The number of Managers of the Company may be amended only upon the written
consent of each of the Members of the Company. Each Manager shall hold office
until the next annual meeting of Members or until a successor shall have been
elected and qualified.

         4.3 POWER OF MANAGERS. The Managers, as a Board shall have the sole
power and authority, on behalf of the Company, to (a) hire the officers of the
Company, including the CEO and President; (b) open bank accounts and otherwise
invest the funds of the Company; (c) purchase insurance on the business and
assets of the Company; (d) commence lawsuits and other proceedings; (e) plan and
approve the initial Budget for the Company and subsequent annual operating and
capital budgets; (f) approve the plans for the construction and installation of
the Plants using the BEA production process at the Truck Stop Facilities; (g)
declare and pay distributions to the Members in accordance with Section 7.2 of
this Agreement; and (e) take any other lawful action that the Managers consider
necessary, convenient or advisable in connection with the business of the
Company. In the event there is a dispute or the Managers are deadlocked with
respect to any vote, as provided for in this Article, or with respect to any
other issue, such dispute shall be resolved in accordance with Section 14.7.

         4.4 OFFICERS. The officers of the Company shall have the responsibility
of managing the manage the day to day operations of the Company and to do, on
behalf of the Company, all activities in the ordinary course of business.

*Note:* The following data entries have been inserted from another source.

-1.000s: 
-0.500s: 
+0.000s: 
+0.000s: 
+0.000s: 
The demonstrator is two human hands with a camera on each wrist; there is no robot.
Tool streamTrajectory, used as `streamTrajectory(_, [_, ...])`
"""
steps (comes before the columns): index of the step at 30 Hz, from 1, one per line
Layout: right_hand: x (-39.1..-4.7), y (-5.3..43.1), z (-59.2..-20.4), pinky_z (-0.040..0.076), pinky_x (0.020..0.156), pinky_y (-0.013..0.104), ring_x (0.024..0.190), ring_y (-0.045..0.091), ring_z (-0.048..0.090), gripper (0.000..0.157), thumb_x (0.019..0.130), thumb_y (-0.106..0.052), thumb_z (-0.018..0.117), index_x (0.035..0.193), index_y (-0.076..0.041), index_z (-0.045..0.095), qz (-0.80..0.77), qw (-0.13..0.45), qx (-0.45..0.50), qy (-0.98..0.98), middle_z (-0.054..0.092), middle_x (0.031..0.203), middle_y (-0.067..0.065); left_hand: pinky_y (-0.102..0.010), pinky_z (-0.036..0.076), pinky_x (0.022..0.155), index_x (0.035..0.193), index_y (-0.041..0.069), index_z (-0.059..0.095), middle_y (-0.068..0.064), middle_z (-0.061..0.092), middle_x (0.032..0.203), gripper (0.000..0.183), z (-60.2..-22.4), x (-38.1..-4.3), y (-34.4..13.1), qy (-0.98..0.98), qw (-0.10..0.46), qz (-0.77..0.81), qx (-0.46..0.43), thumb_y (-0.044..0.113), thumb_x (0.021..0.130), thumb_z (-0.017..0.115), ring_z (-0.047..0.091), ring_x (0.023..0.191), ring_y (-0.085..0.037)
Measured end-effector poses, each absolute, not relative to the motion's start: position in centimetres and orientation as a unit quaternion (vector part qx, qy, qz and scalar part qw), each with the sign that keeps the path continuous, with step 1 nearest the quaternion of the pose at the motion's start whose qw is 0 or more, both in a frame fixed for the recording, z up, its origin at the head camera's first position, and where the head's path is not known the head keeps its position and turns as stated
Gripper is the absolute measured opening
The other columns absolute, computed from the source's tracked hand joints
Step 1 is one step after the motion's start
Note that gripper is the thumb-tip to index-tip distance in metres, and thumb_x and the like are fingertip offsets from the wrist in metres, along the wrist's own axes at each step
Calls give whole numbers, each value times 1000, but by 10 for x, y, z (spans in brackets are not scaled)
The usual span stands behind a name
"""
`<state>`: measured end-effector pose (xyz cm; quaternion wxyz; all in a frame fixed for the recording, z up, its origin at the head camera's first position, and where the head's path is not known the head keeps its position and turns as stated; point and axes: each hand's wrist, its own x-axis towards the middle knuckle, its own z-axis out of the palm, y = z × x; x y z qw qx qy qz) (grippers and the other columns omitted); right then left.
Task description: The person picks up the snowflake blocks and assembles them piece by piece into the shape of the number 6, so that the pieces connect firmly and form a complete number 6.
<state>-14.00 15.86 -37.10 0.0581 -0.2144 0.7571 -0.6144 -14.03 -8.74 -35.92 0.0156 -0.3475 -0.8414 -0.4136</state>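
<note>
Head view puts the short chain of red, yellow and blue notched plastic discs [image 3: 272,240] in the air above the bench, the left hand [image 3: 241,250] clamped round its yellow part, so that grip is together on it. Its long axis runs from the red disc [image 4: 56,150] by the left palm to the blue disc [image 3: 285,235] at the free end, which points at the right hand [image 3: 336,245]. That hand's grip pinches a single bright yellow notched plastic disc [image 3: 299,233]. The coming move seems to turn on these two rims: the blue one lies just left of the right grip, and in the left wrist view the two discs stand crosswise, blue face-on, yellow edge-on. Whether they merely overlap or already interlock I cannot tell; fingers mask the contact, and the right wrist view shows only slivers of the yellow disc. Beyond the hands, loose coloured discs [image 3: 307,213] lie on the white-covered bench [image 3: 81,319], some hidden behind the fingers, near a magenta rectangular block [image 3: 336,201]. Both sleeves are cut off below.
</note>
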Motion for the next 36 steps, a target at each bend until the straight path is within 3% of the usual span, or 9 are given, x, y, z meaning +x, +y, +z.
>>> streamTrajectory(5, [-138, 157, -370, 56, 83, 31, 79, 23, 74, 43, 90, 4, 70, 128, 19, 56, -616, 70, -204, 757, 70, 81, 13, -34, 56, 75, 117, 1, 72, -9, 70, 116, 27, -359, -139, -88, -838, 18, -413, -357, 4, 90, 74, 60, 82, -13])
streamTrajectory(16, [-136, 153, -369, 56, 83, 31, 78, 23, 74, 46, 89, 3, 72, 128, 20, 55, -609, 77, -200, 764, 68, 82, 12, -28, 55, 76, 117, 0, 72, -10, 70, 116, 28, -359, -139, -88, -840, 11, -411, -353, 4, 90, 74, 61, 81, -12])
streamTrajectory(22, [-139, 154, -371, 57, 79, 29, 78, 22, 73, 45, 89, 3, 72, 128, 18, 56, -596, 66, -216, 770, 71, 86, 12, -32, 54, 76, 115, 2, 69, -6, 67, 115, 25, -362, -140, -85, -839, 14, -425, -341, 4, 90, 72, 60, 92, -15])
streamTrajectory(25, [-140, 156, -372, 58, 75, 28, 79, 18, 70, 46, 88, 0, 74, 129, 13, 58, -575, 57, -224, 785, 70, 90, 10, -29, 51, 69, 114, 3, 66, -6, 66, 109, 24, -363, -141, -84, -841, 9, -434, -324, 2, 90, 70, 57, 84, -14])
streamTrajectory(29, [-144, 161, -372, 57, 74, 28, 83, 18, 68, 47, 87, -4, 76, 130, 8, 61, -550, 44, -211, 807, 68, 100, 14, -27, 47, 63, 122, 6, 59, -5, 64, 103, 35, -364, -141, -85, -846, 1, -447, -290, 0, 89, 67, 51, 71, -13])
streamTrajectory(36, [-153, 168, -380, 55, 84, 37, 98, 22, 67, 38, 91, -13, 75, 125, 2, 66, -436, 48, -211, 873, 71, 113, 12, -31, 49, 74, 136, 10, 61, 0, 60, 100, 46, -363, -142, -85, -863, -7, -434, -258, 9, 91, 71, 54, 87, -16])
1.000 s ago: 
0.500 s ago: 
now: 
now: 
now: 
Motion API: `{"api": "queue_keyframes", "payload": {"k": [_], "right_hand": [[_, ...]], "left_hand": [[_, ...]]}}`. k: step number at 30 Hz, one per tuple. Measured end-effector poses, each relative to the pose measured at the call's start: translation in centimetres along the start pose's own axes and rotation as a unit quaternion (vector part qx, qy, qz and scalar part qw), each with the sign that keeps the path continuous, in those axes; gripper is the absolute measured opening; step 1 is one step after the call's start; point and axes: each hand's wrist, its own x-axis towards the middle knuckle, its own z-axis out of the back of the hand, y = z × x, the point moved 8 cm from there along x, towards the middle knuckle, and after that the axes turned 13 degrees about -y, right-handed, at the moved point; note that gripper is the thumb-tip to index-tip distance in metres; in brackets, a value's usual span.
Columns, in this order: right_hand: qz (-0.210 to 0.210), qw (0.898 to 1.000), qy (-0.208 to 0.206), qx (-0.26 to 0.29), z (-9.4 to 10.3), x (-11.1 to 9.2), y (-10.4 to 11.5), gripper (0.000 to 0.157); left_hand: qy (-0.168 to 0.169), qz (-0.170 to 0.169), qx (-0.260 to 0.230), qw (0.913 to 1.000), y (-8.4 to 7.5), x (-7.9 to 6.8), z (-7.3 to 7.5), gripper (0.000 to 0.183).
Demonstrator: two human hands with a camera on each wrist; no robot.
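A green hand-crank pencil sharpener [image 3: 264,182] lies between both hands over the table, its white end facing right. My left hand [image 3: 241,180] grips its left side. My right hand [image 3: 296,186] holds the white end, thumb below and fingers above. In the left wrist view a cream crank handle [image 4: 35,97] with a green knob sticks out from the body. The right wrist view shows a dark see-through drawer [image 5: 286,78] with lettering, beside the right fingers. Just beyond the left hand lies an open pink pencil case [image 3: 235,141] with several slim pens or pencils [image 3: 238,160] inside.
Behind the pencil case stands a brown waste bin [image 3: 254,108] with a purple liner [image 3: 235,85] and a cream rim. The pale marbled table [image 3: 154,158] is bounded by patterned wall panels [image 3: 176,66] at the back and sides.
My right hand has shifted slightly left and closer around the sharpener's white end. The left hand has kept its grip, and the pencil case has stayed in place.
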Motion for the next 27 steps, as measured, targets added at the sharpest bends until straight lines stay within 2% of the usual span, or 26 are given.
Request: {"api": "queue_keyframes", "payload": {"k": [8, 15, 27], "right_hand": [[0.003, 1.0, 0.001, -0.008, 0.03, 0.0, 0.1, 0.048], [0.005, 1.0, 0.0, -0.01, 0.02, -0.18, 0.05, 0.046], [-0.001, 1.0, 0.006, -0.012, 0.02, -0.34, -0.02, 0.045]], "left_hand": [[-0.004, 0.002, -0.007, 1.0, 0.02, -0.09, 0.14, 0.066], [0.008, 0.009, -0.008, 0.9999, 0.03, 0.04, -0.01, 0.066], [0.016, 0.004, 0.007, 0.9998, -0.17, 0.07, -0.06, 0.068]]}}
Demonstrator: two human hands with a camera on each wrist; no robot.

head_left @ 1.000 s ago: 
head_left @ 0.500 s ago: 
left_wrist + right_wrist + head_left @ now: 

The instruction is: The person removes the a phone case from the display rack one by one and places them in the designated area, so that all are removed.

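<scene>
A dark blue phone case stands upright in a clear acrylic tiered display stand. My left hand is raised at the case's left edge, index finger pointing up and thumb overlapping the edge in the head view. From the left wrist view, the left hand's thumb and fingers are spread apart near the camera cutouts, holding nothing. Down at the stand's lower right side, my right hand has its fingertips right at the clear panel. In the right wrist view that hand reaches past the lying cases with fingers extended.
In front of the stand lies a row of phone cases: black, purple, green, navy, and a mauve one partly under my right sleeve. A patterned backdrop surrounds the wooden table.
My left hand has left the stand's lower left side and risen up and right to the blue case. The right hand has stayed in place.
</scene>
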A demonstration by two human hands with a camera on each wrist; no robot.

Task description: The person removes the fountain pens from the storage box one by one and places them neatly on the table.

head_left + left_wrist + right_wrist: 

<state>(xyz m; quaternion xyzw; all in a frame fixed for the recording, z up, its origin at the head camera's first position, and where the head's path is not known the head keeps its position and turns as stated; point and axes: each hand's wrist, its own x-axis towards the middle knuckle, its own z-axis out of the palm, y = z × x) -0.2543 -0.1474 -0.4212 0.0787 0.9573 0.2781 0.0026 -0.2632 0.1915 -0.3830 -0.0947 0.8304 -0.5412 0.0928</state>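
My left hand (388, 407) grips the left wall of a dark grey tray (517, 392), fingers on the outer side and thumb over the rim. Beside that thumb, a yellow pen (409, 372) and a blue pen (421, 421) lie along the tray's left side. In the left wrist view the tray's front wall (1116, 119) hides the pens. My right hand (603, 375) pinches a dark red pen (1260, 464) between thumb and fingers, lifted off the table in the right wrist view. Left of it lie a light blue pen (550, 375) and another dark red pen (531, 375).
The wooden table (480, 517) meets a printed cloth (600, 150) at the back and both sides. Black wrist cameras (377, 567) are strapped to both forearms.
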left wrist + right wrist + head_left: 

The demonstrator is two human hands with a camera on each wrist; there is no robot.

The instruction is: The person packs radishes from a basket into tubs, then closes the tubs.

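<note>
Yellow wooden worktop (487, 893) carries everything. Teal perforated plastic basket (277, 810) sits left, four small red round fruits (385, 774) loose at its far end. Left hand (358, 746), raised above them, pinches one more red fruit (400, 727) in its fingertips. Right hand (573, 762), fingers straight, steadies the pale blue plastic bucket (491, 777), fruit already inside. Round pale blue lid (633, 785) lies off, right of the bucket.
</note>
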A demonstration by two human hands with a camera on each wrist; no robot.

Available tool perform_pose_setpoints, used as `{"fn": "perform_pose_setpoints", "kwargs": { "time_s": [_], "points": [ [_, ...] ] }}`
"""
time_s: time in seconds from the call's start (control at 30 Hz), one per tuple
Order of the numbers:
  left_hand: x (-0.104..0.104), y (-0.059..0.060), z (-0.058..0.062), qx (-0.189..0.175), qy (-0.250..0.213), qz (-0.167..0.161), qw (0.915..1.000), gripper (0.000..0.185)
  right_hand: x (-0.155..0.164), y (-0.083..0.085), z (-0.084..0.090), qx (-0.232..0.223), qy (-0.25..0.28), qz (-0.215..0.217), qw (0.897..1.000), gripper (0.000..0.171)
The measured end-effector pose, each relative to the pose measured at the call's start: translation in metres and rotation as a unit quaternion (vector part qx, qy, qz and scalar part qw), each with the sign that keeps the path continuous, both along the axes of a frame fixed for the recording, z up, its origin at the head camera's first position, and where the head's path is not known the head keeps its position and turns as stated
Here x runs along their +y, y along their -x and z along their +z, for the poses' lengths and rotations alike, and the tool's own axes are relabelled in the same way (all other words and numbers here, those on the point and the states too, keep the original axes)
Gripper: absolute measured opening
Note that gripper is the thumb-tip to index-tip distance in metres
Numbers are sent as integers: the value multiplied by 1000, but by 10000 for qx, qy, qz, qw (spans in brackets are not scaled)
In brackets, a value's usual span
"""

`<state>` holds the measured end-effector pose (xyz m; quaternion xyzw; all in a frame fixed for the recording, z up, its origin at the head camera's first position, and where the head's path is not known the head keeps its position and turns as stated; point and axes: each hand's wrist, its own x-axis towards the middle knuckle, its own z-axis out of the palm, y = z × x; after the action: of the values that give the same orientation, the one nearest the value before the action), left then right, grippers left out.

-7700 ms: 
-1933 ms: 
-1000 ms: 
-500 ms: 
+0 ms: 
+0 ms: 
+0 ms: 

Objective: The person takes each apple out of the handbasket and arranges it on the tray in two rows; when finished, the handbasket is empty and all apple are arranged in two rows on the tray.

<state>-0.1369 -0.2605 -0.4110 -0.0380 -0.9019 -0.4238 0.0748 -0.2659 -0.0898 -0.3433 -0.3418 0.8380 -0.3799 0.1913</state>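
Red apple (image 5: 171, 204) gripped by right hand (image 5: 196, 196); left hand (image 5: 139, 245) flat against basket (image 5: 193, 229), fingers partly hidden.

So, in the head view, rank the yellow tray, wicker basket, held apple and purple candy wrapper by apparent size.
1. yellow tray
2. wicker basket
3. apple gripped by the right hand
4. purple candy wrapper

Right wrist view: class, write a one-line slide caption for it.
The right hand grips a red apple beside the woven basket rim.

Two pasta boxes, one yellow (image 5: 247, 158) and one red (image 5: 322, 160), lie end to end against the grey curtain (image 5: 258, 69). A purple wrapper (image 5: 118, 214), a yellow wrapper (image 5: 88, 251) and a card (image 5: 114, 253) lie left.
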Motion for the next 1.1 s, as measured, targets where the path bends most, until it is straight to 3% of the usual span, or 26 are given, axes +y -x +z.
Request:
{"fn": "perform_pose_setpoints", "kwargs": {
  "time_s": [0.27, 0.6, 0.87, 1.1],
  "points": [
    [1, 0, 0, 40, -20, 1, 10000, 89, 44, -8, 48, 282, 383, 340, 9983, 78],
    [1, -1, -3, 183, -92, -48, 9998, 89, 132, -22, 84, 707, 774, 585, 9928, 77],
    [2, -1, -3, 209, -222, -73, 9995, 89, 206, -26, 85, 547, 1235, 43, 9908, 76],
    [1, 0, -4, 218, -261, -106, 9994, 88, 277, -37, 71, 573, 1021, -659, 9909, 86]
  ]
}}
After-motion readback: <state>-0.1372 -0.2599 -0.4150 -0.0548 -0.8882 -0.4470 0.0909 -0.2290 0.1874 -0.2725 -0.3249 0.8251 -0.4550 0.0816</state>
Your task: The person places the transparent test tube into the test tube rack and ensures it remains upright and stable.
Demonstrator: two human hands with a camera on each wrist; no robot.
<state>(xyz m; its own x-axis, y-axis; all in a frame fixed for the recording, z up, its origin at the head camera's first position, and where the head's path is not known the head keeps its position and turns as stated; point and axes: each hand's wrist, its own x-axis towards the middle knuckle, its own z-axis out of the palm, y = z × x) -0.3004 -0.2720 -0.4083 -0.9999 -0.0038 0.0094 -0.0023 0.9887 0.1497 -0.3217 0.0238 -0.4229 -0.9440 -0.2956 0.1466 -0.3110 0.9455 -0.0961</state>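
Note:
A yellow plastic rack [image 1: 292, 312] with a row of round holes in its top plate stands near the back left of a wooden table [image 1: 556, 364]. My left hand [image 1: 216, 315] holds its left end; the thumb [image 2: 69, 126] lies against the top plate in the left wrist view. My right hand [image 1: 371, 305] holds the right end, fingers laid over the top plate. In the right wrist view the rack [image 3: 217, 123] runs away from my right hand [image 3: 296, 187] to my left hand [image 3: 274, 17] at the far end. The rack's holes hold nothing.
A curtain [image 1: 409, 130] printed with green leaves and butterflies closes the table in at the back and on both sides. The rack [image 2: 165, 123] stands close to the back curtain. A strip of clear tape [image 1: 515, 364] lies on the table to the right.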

         4.5 LIABILITY FOR CERTAIN ACTS. The Managers shall perform their duties
in good faith, in a manner they reasonably believe to be in the best interests
of the Company and with such care as an ordinarily prudent person in a similar
position would use under similar circumstances. A Manager who so performs such
duties shall not have any liability for acts or failures to act, solely by
reason of being or having been a Manager. The Managers shall not be liable to
the Company or any Member for any loss or damage sustained by the Company or any
Member, unless the loss or damage shall have been the result of the gross
negligence or willful misconduct of such Manager or in direct breach of the
terms of this Operating Agreement.

         4.6 NO EXCLUSIVE DUTY TO COMPANY. The Managers shall devote such of
their professional business time to the management of the Company as each deems
necessary.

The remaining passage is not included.